Policy Enforcement Gates for Data PRs

When spatial datasets, coordinate reference system definitions, and licensing metadata enter a repository through pull requests, manual review becomes both a bottleneck and a compliance liability. Policy enforcement gates solve this by automating the validation of spatial assets before they merge into production branches — verifying metadata completeness, license compatibility, and geometry integrity programmatically and consistently. This page is part of CI/CD Validation & Policy Enforcement for Spatial Data, where automated checkpoints replace ad-hoc review and apply organizational standards uniformly across distributed teams.

For GIS data managers, open-source maintainers, Python automation builders, and government agency tech teams, shifting these checks left into the pull request lifecycle reduces merge conflicts, prevents corrupted spatial indexes from reaching production, and produces auditable compliance records for regulatory reporting.

Prerequisites

  1. Version control platform — GitHub, GitLab, or Bitbucket with PR/MR webhook support and status check APIs.
  2. Python 3.10+gdal==3.8.4, pyproj==3.6.1, jsonschema==4.22.0, lxml==5.2.2, requests==2.32.3.
  3. Standardized metadata format — ISO 19115 XML, FGDC XML, or YAML/JSON templates aligned with your cataloging requirements (see ISO 19115 metadata template generation).
  4. License registry — SPDX identifiers or an internal allowlist for commercial, open, and restricted-use spatial data licenses.
  5. CI runner — Linux-based runner with pip access, network connectivity, optional GDAL/OGR binaries, and at least 4 GB RAM for raster geometry checks.
  6. Policy rule definitions — version-controlled YAML or JSON configuration specifying required metadata fields, acceptable EPSG codes, and license compatibility matrices.
  7. Environment variablesSPATIAL_POLICY_CONFIG (path to policy YAML), LICENSE_MATRIX_PATH (path to compatibility JSON), GH_STATUS_TOKEN or equivalent platform token for posting status check results.

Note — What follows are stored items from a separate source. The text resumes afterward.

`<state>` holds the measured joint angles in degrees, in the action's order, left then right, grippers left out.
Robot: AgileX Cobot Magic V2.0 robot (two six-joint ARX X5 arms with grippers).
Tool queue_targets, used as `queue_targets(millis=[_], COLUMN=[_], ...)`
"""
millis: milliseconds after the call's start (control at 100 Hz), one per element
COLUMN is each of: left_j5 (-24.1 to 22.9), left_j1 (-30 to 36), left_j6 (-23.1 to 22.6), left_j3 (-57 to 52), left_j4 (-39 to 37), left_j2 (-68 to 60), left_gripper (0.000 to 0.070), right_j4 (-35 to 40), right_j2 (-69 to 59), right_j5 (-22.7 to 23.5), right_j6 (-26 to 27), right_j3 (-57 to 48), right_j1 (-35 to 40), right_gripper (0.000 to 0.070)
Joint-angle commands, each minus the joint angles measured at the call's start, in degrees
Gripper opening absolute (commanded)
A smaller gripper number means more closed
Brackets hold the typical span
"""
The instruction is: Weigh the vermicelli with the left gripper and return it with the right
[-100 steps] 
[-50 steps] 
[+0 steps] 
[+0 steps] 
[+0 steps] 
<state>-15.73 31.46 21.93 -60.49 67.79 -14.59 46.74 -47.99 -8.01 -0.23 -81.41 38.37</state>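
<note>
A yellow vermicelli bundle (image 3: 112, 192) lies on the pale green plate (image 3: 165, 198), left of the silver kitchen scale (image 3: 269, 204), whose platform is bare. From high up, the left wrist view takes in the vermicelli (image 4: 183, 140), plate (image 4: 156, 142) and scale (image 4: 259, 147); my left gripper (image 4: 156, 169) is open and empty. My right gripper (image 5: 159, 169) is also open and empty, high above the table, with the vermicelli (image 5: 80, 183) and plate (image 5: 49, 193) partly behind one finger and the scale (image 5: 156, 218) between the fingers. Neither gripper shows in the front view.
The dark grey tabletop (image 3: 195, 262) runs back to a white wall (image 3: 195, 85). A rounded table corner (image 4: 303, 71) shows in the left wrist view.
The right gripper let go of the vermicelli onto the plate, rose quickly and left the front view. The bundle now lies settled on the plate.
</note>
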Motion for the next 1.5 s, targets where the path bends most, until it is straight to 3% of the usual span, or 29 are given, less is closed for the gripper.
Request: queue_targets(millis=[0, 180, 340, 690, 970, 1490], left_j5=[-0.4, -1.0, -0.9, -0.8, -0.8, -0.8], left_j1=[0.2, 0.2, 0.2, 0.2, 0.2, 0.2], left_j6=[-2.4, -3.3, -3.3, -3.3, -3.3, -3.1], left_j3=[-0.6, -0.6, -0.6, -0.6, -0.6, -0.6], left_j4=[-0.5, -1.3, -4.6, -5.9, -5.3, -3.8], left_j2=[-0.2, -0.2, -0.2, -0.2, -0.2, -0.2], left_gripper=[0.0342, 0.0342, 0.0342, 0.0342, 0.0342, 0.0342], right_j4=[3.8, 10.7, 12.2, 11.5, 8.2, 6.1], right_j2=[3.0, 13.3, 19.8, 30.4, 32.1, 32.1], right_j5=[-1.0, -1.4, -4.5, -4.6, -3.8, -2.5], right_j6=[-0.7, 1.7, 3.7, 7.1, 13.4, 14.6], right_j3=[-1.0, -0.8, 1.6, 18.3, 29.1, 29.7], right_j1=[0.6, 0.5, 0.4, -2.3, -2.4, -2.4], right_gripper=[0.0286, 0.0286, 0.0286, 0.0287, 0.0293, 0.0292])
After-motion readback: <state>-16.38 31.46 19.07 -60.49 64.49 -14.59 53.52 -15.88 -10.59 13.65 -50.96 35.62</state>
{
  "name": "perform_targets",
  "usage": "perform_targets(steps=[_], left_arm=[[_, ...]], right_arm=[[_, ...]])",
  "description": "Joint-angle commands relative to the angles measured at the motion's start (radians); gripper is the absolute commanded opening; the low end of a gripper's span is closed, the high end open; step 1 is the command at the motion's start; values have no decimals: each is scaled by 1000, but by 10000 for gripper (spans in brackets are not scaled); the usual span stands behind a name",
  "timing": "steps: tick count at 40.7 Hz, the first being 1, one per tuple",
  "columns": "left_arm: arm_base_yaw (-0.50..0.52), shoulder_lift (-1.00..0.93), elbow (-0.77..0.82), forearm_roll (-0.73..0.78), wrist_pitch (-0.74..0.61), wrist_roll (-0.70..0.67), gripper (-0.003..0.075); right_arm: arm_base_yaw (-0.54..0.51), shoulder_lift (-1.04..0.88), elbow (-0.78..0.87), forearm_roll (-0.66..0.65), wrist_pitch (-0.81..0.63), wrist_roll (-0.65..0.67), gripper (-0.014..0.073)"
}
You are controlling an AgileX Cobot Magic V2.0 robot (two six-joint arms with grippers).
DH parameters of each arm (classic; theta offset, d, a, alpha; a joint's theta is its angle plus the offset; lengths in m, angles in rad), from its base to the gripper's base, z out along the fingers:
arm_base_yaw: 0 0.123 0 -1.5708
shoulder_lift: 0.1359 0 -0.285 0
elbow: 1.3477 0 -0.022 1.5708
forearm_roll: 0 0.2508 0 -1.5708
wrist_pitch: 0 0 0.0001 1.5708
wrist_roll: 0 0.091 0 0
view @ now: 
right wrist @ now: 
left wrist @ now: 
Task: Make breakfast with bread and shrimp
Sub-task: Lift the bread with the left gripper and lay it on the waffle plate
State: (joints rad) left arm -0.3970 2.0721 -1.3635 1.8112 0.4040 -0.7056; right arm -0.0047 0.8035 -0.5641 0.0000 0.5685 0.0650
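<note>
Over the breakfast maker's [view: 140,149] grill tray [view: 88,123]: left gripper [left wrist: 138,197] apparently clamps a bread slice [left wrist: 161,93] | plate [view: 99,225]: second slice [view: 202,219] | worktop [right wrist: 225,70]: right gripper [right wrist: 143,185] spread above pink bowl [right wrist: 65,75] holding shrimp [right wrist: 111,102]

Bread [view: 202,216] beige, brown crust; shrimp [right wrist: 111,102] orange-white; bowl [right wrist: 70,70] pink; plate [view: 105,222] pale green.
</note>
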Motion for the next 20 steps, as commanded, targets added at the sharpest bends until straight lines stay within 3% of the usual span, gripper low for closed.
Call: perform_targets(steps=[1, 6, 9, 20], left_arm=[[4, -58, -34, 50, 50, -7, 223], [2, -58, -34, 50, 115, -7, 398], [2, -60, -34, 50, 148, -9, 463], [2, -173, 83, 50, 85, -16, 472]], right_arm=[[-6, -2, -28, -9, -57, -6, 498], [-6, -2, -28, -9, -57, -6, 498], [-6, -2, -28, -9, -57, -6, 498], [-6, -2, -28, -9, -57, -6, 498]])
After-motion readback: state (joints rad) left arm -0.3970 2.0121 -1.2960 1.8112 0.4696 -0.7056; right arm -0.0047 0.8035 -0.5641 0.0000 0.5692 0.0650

Policy enforcement gate data-flow for geospatial data PRs Diagram showing the seven stages of a policy enforcement gate: PR creation triggers the CI runner, which extracts changed files, validates metadata structure, resolves license compatibility, runs spatial integrity checks, and aggregates results into a merge decision that is either allowed, warned, or blocked. PR created (spatial assets) CI trigger (webhook/event) Extract diff (changed spatial files) Metadata structure & schema License SPDX compatibility Spatial integrity CRS + topology Aggregate status Allow merge all checks pass PR comment warning — human review Block merge blocking failure pass warn fail

Concept & Spec Reference

A policy enforcement gate is a CI job that consumes a PR diff, applies a deterministic rule set, and returns a platform status check result. The three primary rule domains map to distinct technical obligations:

Rule domain Governing standard Key enforcement point
Metadata completeness ISO 19115-1:2014, FGDC CSDGM Required fields present and parseable
License compatibility SPDX 3.x license expression syntax Allowlist membership, expiry, derivation rights
Spatial integrity OGC Simple Features, ISO 19107 Valid geometry, declared CRS, bounding-box consistency
Reference resolution RFC 3986 (URI), OGC OWS Common Reachable endpoints, no deprecated service versions

All three domains share the same enforcement contract: a blocking failure stops merge; a warning posts a PR comment requiring acknowledgement; a pass advances the PR to the merge queue. This three-tier model, combined with a structured override process, gives compliance teams the control they need without making every minor metadata gap a hard blocker.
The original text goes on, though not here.